Segment Open
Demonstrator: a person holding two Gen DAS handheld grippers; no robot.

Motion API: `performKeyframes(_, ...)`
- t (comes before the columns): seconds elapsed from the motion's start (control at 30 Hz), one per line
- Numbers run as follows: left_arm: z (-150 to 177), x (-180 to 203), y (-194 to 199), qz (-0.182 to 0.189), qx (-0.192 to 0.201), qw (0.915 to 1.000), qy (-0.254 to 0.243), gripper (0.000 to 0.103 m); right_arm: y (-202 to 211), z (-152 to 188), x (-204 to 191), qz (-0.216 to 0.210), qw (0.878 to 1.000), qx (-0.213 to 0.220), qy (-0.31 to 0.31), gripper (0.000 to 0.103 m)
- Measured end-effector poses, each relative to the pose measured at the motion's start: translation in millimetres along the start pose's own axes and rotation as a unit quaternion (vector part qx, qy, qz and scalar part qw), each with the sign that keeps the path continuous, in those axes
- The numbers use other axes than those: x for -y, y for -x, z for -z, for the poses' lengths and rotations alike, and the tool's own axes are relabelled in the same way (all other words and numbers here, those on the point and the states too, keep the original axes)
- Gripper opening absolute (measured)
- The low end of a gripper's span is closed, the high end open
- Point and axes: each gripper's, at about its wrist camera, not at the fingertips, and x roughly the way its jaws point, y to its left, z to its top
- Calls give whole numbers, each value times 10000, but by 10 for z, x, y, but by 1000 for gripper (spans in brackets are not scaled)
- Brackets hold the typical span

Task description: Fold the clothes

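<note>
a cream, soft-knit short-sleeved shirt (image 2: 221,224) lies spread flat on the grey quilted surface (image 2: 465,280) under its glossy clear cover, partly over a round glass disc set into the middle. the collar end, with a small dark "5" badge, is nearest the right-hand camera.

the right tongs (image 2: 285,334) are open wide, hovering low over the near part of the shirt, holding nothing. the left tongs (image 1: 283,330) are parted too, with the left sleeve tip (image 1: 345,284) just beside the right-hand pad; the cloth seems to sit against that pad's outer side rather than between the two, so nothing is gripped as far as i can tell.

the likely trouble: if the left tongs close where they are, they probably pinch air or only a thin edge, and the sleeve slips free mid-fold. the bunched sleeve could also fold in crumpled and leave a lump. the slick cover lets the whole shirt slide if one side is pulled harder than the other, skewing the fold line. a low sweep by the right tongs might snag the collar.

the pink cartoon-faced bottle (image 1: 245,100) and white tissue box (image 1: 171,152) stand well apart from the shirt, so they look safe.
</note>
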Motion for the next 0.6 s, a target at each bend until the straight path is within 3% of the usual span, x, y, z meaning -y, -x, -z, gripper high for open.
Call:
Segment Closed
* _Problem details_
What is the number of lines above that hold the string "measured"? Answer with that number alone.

* _Result_
2